3.1. The combination of panitumumab and FTD has significant antiproliferative effects in colon cancer cells

First, we evaluated the in vitro antiproliferative effects of panitumumab and FTD combination in SW48 and LIM1215 cells, which harbor the wild‐type KRAS and BRAF genes (Fig. 1A,B). Panitumumab blocked SW48 and LIM1215 cell proliferation in a dose‐dependent manner, although the maximum inhibition rates remained around 40 and 60%, respectively. FTD significantly inhibited proliferation of SW48 and LIM1215 cells with IC50 values of 8.1 and 0.57 μm, respectively. Cotreatment with FTD and panitumumab produced synergistic combination effects in SW48 cells (nonlinear blending score >20) and additive combination effects in LIM1215 cells (0.7 < CI < 1.3). Combination effects were also seen between FTD and cetuximab, another anti‐EGFR antibody, in LIM1215 cells but not in WiDr cells harboring the BRAF V600E mutation (Fig. S1). In clonogenic assays, cotreatment with panitumumab/FTD significantly suppressed colony formation and growth of SW48 and LIM1215 cells (Figs 1C,D and S2). Quantification analysis revealed that SW48 cell colony areas decreased by 75% when treated with 3 μm FTD and 50 ng·mL−1 panitumumab, while those of LIM1215 decreased by 87% at even lower concentrations, that is, 0.3 μm FTD and 5 ng·mL−1 panitumumab. FTD showed a broad spectrum of anticancer activities against various colon cancer cell lines, irrespective of KRAS or BRAF mutation status, with IC50 values ranging from single to low double‐digit micromolar concentrations (Fig. S3). LIM1215 cells were highly sensitive to FTD compared to other colon cancer cells (Fig. 1B).

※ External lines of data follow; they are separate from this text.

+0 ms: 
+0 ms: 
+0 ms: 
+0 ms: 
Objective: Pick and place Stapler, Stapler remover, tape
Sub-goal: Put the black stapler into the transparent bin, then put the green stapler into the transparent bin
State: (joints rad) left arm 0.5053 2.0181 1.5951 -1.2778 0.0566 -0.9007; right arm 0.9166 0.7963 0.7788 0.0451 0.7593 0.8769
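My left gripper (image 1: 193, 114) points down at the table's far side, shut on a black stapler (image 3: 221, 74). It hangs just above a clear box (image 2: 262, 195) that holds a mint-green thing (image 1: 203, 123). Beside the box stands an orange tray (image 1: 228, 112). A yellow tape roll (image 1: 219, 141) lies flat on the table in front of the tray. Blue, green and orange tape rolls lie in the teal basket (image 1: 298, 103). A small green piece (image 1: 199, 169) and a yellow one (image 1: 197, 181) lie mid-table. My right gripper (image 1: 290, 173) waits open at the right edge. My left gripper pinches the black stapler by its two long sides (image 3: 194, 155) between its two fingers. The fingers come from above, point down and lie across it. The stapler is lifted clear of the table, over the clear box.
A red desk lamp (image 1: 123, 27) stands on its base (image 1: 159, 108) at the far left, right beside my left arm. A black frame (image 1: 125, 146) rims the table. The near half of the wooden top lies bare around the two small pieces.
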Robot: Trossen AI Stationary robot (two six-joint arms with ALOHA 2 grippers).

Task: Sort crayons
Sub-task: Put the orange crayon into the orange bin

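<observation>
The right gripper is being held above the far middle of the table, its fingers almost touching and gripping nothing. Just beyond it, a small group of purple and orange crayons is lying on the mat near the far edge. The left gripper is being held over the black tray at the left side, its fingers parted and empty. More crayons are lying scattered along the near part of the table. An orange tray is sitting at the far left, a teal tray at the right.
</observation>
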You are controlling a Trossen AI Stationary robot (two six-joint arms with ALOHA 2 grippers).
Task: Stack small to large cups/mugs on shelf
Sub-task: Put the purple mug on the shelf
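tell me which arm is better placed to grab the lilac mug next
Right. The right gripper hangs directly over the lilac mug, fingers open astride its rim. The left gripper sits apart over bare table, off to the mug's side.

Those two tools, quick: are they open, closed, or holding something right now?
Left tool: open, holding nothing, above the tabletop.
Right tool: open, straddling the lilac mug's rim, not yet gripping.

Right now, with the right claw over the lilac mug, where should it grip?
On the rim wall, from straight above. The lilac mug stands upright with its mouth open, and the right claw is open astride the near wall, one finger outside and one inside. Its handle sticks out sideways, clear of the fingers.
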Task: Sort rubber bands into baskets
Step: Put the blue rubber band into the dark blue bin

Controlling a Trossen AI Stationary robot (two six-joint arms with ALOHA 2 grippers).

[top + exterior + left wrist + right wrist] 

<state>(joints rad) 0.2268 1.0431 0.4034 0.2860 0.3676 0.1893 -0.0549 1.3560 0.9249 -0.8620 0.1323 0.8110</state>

Therefore, LIM1215 cells were used to investigate the interaction between panitumumab and FTD further.

Figure 1.

Figure 1

Panitumumab interacts with FTD to inhibit the growth of colon cancer cells. (A, B) Viability of SW48 (A) and LIM1215 (B) cells after cotreatment with panitumumab and FTD for 72 h. (C, D) Clonogenic assay was performed in triplicate for SW48 (C) and LIM1215 (D) cells. Total colony areas were individually determined using image analysis. Values represent the mean colony area (% of control). Error bars, standard deviation. Statistical comparisons of colony area were made using Dunnett's multiple comparison tests. Asterisks denote < 0.001 (***) versus the value for control colony area treated with DMSO and saline.

3.2. The combination of panitumumab and FTD leads to tumor regression in subcutaneous colon cancer xenograft models

Colon cancer xenograft mouse models were used to evaluate the combination effects of panitumumab/TAS‐102 in vivo. SCID mice were inoculated subcutaneously with LIM1215 cells. After the tumors reached appropriate volumes, the mice received panitumumab (3 mg·kg−1, twice weekly; intraperitoneally), TAS‐102 (75 mg·kg−1, twice daily on a 5‐days‐on/2‐days‐off schedule; orally), their combination, or the vehicle for 2 weeks. As shown in Fig. 2A, treatment with panitumumab alone and TAS‐102 alone resulted in statistically significant tumor growth suppression with T/C values of 3.8 and 17.9%, respectively, on day 14 (< 0.001). The combination treatment had more profound antitumor effects, leading to substantial tumor regression, with a maximum regression rate of 63.2% on day 18. In this model, the mean body weight of the vehicle‐treated mice decreased gradually over the experimental period (Fig. S4A). However, two‐week treatments with panitumumab, TAS‐102, or the combination were tolerated and caused less body weight loss than vehicle treatment on day 21. To extend these findings, we conducted a similar efficacy study using a COL‐01‐JCK PDX model. COL‐01‐JCK is a colon PDX line without KRAS and BRAF mutations. TAS‐102 moderately inhibited tumor growth in this model, with the lowest T/C value of 33.4% on day 14 (< 0.01; Fig. 2B). In contrast, panitumumab treatment led to significant regression of tumor xenografts during the treatment period (by 36.1% on day 18 vs. day 0). Combination of panitumumab and TAS‐102 resulted in greater tumor regression than panitumumab alone, and the regression continued for more than 3 weeks after drug withdrawal (by 68.7% on day 35 vs. day 0). Although body weight loss was observed in the vehicle‐treated mice in this PDX model as well, all drug treatments were generally tolerated (Fig. S4B).

Figure 2.

Figure 2

Coadministration of panitumumab (Pmab) and TAS‐102 induces tumor regression in vivo. Antitumor effects of Pmab, TAS‐102, and Pmab/TAS‐102 combination on the growth of subcutaneous LIM1215 (A) and COL‐01‐JCK (B) tumor xenografts. The mice were orally administered Pmab (3 mg·kg−1, twice weekly; intraperitoneally), TAS‐102 (75 mg·kg−1, twice daily on a 5‐days‐on/2‐days‐off schedule; orally), or a combination of both agents for 2 weeks (from days 1 to 14). The data represent the mean tumor volume ± standard error of the mean (= 5).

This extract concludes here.